Stored dataset items:

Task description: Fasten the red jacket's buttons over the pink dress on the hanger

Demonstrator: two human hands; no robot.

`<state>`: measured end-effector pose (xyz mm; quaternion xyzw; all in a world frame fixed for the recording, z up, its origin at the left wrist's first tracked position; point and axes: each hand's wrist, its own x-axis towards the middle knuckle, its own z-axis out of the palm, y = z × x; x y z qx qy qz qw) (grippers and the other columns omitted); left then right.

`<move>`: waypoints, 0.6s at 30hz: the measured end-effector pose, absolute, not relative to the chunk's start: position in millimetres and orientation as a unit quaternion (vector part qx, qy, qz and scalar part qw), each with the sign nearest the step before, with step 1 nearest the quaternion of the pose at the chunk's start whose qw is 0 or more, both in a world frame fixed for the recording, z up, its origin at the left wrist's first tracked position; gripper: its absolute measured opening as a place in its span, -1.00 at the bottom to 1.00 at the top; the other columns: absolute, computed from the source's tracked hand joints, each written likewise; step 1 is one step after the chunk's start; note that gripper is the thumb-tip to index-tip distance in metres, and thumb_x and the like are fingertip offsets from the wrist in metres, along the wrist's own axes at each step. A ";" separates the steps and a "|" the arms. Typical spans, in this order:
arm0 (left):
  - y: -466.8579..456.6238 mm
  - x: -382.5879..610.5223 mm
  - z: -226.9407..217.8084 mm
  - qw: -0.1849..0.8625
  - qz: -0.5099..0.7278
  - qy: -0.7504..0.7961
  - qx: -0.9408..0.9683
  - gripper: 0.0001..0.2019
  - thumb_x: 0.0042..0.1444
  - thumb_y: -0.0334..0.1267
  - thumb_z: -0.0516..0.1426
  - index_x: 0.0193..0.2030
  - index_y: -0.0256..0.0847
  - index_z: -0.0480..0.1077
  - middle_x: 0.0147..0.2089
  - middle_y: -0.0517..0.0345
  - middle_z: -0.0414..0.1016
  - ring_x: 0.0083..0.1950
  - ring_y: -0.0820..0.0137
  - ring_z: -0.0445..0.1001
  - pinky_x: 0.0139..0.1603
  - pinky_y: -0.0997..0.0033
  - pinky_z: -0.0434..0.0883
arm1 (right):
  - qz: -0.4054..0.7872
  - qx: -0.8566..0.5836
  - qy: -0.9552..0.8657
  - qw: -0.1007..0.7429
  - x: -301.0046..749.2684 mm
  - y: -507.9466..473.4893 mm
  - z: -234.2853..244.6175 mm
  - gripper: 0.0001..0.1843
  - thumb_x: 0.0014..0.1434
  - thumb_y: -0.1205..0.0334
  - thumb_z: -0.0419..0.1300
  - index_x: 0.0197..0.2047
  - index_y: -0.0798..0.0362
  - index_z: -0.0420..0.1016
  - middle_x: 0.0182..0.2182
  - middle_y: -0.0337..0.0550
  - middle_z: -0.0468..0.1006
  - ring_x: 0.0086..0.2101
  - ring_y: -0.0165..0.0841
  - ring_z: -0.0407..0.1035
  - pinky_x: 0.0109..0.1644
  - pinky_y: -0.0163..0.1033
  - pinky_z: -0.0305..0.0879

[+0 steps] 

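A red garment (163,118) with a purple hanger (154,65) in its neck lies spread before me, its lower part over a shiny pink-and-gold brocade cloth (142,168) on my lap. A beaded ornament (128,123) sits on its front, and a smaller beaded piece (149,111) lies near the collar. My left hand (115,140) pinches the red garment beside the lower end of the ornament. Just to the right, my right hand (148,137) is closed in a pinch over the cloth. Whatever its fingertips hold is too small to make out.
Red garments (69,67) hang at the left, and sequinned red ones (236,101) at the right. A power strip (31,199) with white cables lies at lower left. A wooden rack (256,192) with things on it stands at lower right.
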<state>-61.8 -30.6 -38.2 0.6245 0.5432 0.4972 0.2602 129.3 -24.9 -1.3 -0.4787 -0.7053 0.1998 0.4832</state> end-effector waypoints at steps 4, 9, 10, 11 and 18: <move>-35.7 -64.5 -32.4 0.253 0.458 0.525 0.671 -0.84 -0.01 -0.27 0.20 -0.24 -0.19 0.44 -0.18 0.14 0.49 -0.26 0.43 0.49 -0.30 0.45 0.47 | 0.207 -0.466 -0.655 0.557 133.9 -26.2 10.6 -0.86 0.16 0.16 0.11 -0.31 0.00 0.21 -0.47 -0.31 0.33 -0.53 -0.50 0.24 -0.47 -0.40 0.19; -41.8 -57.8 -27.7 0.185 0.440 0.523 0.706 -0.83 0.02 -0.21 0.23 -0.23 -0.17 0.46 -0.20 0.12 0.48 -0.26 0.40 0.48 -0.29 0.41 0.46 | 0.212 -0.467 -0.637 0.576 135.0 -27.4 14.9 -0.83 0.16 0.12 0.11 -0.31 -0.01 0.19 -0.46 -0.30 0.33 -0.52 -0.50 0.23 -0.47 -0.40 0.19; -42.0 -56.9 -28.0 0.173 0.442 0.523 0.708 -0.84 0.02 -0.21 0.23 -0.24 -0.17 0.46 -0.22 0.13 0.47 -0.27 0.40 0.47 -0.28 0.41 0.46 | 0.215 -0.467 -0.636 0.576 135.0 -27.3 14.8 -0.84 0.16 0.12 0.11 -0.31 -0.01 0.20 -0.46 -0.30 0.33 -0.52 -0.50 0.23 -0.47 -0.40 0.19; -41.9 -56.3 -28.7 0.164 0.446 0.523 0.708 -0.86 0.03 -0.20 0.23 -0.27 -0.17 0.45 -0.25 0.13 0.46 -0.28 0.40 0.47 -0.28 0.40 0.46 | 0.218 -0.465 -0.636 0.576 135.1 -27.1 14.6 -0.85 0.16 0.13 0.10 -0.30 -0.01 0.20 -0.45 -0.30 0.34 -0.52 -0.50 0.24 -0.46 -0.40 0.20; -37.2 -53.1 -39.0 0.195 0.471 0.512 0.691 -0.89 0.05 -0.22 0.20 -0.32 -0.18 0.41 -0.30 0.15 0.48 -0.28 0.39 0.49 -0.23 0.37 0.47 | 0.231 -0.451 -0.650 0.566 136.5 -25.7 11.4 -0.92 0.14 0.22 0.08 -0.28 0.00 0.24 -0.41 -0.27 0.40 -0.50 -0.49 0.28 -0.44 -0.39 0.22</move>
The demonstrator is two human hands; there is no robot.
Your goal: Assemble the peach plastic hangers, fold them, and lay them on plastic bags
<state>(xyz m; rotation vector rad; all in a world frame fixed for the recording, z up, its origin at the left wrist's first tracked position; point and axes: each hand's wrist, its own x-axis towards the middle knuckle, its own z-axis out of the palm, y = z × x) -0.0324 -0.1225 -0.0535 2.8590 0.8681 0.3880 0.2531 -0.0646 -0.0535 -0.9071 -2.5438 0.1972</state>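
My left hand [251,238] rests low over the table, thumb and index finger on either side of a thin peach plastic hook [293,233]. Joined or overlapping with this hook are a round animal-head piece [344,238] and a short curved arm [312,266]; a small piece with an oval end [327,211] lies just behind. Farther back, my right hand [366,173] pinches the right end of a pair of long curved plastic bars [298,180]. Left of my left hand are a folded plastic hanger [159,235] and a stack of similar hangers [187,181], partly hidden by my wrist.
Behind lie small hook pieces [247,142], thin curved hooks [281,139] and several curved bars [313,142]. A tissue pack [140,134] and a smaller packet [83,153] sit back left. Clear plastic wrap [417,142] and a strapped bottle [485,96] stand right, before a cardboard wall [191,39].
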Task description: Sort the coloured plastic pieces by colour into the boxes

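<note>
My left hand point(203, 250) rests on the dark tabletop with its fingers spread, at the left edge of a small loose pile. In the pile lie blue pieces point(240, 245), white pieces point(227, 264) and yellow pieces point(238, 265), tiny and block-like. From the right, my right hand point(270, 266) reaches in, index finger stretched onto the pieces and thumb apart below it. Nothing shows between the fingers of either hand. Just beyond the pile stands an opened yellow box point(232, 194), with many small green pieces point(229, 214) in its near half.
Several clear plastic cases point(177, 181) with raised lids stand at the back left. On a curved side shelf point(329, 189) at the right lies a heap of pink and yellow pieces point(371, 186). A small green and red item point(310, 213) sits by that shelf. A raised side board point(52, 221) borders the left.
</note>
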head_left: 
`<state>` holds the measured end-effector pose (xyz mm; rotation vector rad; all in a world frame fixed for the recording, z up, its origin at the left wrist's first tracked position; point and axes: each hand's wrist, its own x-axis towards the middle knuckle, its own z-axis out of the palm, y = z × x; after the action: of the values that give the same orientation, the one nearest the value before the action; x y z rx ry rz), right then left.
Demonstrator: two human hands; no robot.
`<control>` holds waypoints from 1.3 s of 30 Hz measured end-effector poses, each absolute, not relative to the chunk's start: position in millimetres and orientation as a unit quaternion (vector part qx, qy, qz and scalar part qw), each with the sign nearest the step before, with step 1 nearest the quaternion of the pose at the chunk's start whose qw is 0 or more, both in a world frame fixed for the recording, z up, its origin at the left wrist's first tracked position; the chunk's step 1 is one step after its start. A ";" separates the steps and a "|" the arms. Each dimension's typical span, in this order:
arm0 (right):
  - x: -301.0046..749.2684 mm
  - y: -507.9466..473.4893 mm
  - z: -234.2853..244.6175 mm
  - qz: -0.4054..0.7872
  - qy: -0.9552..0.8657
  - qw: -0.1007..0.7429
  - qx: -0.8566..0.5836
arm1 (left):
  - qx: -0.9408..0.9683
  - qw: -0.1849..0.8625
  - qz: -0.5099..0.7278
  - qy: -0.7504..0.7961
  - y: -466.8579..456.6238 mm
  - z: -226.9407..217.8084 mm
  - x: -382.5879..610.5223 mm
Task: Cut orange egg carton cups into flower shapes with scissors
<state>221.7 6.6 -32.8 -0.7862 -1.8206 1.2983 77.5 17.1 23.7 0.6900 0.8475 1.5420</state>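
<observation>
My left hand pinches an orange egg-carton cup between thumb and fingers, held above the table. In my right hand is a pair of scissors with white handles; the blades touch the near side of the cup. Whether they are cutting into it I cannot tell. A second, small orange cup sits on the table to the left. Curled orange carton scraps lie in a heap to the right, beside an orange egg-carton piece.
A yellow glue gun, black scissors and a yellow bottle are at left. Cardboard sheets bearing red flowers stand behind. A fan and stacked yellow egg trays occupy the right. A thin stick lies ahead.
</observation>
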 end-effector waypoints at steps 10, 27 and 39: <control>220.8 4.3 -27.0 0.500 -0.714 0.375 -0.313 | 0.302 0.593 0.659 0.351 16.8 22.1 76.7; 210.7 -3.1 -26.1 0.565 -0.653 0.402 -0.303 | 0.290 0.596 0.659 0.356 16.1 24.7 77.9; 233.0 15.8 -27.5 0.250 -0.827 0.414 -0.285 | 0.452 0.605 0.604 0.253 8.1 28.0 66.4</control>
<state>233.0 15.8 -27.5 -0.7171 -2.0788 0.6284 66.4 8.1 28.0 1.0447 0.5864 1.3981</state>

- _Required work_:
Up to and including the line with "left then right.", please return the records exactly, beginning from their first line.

- _Exercise solution_:
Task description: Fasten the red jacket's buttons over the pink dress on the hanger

Demonstrator: two human hands; no robot.

`<state>`: measured end-effector pose (xyz mm; quaternion xyzw; all in a world frame fixed for the recording, z up, its origin at the left wrist's first tracked position; point and axes: each hand's wrist, its own x-axis towards the middle knuckle, its own z-axis out of the palm, y = z × x; x y z qx qy qz qw) (grippers and the other columns omitted); left then right.

The required output has been given.